-- Opening Marker --
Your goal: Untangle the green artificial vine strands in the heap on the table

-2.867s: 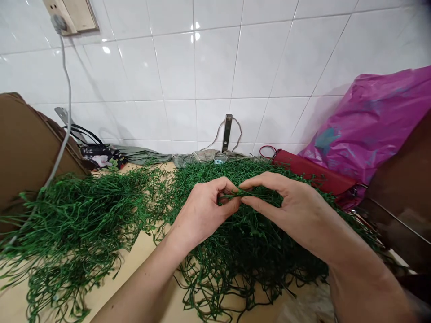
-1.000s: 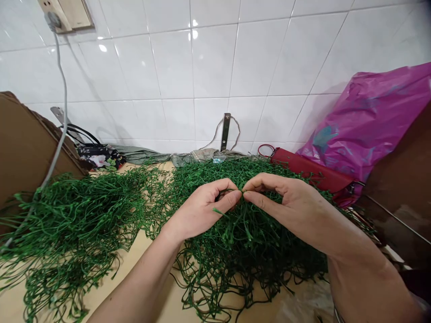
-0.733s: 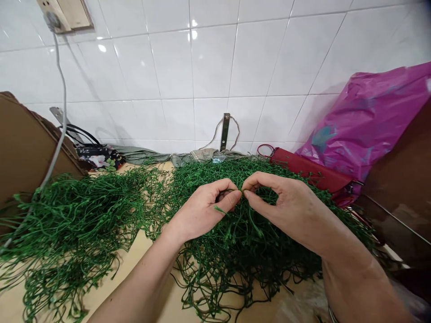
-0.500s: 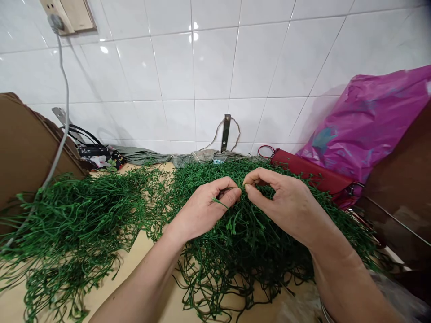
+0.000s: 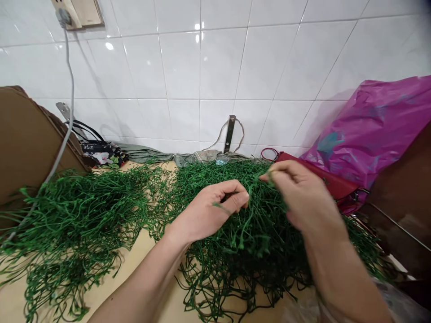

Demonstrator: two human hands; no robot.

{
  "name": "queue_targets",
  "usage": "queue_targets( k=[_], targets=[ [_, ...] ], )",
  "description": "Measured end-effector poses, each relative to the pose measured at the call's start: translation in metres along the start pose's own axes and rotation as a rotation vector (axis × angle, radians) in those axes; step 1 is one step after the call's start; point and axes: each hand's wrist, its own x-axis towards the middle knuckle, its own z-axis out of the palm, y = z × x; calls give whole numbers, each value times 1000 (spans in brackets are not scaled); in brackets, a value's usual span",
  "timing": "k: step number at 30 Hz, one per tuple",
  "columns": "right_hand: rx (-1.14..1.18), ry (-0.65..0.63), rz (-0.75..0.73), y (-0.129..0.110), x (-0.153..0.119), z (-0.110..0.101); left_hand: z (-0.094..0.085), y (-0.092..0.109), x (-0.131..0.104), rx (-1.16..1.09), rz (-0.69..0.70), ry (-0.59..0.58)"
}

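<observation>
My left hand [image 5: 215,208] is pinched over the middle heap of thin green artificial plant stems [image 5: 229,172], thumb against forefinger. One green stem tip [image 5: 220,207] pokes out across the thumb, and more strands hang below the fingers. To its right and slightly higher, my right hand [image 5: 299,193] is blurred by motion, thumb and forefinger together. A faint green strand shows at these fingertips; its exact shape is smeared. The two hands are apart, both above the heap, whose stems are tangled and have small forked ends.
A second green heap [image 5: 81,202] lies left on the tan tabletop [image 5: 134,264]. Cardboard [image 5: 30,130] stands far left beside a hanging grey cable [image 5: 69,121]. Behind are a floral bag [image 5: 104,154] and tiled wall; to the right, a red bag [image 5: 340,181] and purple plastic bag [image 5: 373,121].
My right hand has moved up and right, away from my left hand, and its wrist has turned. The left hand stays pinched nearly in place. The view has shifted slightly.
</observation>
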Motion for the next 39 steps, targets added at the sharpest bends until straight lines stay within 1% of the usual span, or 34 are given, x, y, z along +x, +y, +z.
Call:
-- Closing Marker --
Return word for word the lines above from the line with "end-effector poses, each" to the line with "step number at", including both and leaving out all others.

Answer area:
  "description": "Measured end-effector poses, each relative to the pose measured at the call's start: translation in metres along the start pose's own axes and rotation as a rotation vector (axis × angle, radians) in those axes; step 1 is one step after the call's start; point and axes: each hand's wrist, its own x-axis towards the middle knuckle, its own z-axis out of the palm, y = z × x; calls give whole numbers, each value times 1000 (spans in brackets are not scaled); in brackets, a value's usual span",
  "timing": "k: step number at 30 Hz, one per tuple",

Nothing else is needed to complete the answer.